Provided data>
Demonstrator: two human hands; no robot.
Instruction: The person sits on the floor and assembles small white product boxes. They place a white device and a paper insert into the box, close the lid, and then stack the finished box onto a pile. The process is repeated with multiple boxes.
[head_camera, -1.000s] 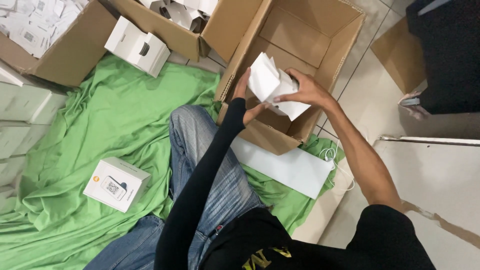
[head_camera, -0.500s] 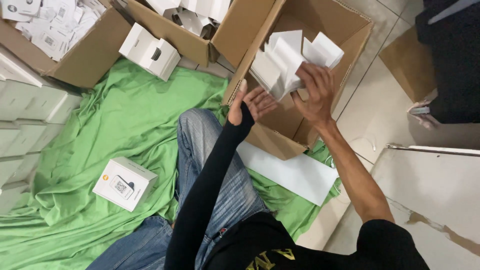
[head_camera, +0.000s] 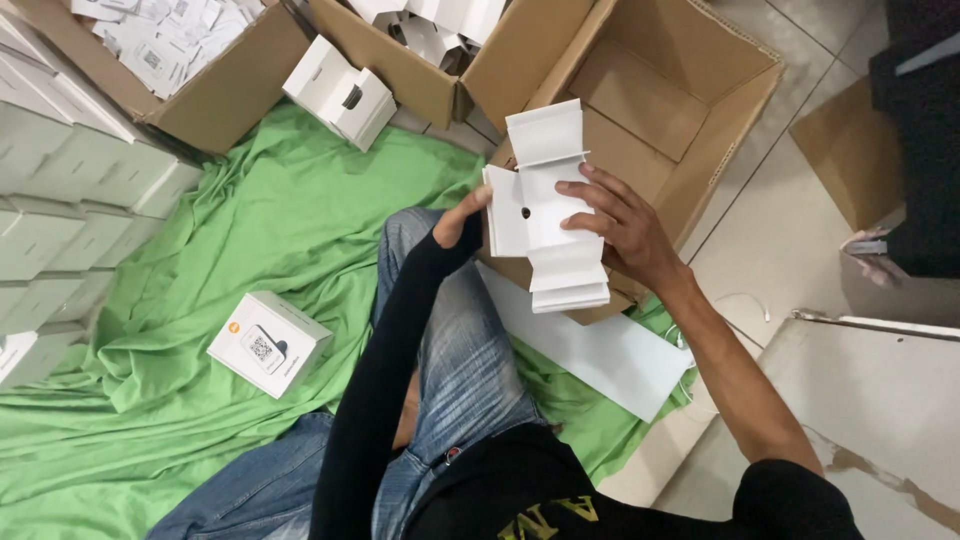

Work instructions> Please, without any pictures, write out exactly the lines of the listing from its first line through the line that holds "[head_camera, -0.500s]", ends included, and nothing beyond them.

Exercise output>
Demonstrator: two human hands; no robot.
Instruction: The person sits on the floor and assembles small white product boxes. They place a white device and a paper insert into the box, close the lid, and then stack the finished box onto a pile. The process is repeated with multiple boxes.
[head_camera, -1.000s] 
[head_camera, -0.500s] 

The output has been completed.